Instructions for the task:
Write out all of the data exactly as it appears.

::::::

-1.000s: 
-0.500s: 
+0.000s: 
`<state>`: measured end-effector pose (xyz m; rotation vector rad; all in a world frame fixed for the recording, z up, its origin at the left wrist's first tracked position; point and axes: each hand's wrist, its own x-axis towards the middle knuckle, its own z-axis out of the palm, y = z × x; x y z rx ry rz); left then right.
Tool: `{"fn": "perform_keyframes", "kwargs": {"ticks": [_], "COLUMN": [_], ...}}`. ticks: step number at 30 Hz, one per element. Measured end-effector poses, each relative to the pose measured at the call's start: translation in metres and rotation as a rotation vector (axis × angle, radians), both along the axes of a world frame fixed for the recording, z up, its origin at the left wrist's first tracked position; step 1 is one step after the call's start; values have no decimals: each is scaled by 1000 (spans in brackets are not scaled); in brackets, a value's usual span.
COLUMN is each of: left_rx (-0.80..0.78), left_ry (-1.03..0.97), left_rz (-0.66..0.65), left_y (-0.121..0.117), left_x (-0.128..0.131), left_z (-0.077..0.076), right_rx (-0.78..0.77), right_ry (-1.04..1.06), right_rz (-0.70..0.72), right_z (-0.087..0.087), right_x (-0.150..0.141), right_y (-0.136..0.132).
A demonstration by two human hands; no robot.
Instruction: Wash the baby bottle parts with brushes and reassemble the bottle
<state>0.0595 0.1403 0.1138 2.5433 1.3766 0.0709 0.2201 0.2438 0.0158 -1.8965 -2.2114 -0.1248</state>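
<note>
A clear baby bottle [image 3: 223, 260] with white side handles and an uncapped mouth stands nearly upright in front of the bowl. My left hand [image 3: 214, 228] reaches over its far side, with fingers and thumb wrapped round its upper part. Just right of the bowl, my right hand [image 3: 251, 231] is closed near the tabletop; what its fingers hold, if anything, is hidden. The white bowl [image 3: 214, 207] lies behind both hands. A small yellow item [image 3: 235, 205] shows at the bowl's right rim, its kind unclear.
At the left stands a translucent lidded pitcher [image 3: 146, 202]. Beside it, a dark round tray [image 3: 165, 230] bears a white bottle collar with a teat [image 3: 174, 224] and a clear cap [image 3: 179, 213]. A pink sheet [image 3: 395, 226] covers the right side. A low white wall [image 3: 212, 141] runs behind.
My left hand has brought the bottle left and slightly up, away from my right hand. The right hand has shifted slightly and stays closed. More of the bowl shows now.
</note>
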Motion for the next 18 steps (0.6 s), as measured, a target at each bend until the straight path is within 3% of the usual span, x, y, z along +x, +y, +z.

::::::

Exercise answer:
-1.000s: 
-0.500s: 
+0.000s: 
`<state>`: measured end-effector pose (xyz m; rotation vector rad; all in a world frame fixed for the recording, z up, its origin at the left wrist's first tracked position; point and axes: each hand's wrist, its own x-axis towards the middle knuckle, its own z-axis out of the palm, y = z × x; x y z rx ry rz); left then right.
Tool: `{"fn": "perform_keyframes", "kwargs": {"ticks": [_], "COLUMN": [_], ...}}`. ticks: step number at 30 Hz, one per element. Measured end-effector poses, each relative to the pose measured at the call's start: translation in metres and rotation as a rotation vector (axis × angle, radians), both along the axes of a world frame fixed for the recording, z up, its origin at the left wrist's first tracked position; step 1 is one step after the call's start; values have no decimals: each is scaled by 1000 (spans in brackets are not scaled); in brackets, a value's usual span.
COLUMN is each of: left_rx (-0.80..0.78), left_ry (-1.03..0.97), left_rz (-0.66..0.65), left_y (-0.121..0.117), left_x (-0.128..0.131), left_z (-0.077..0.076), right_rx (-0.78..0.77), right_ry (-1.04..1.06), right_rz (-0.70..0.72), right_z (-0.087..0.087), right_x (-0.150..0.141), right_y (-0.136..0.132).
A demonstration by two human hands; no robot.
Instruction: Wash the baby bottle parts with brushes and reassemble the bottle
<state>0.0595 0.1403 0.1138 2.5433 1.3766 0.0709 0.2201 0.2438 0.0158 -1.8965 -2.2114 -0.1248</state>
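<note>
A clear baby bottle [image 3: 223, 260] with white side handles and an uncapped mouth stands nearly upright in front of the bowl. My left hand [image 3: 214, 228] reaches over its far side, with fingers and thumb wrapped round its upper part. Just right of the bowl, my right hand [image 3: 251, 231] is closed near the tabletop; what its fingers hold, if anything, is hidden. The white bowl [image 3: 214, 207] lies behind both hands. A small yellow item [image 3: 235, 205] shows at the bowl's right rim, its kind unclear.
At the left stands a translucent lidded pitcher [image 3: 146, 202]. Beside it, a dark round tray [image 3: 165, 230] bears a white bottle collar with a teat [image 3: 174, 224] and a clear cap [image 3: 179, 213]. A pink sheet [image 3: 395, 226] covers the right side. A low white wall [image 3: 212, 141] runs behind.
My left hand has brought the bottle left and slightly up, away from my right hand. The right hand has shifted slightly and stays closed. More of the bowl shows now.
</note>
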Motion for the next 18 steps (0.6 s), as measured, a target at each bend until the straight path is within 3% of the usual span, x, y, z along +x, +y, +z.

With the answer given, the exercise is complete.